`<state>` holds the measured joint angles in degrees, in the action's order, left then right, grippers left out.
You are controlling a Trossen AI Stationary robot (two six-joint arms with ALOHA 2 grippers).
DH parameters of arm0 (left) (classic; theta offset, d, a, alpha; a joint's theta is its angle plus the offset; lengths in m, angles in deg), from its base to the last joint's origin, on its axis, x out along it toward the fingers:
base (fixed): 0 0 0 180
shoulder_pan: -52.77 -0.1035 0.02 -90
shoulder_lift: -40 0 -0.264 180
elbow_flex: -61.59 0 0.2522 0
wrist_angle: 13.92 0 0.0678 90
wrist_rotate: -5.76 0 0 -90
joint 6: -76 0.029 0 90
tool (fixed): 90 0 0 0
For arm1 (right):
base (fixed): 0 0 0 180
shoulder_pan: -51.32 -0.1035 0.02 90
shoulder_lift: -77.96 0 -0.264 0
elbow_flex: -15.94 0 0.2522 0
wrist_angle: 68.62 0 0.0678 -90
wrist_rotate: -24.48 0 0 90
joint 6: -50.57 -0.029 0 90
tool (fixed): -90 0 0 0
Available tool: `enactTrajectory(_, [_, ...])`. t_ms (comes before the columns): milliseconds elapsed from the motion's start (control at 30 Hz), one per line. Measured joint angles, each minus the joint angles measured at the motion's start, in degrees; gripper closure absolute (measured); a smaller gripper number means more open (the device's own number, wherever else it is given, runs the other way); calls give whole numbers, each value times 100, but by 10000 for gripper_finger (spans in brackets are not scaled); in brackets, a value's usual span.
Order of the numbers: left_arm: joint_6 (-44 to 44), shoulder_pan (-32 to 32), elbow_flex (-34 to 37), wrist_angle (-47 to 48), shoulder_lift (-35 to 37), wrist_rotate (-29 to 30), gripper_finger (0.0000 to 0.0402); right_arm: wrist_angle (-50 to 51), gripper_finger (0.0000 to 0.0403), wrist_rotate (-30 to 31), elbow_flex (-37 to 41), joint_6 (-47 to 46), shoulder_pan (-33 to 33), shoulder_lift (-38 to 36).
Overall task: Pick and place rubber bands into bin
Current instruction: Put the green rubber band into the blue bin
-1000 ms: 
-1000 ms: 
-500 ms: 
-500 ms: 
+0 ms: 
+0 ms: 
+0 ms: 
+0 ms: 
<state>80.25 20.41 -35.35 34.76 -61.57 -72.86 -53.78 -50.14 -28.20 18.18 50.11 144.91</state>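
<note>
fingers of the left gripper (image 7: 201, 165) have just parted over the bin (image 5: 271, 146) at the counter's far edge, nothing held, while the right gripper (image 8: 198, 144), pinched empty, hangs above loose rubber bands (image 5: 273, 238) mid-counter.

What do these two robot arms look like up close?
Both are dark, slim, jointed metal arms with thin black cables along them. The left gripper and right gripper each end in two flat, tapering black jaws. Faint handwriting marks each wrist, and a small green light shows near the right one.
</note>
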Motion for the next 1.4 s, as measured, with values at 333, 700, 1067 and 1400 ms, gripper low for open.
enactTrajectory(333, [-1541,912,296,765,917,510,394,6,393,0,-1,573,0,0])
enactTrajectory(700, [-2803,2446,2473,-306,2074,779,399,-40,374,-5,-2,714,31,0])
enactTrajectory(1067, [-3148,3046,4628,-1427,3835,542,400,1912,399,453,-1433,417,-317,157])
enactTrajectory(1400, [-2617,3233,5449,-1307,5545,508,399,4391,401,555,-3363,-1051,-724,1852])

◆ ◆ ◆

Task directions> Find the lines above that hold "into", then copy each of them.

Answer space>
Overall task: Pick and place rubber bands into bin
Current instruction: Put the green rubber band into the blue bin

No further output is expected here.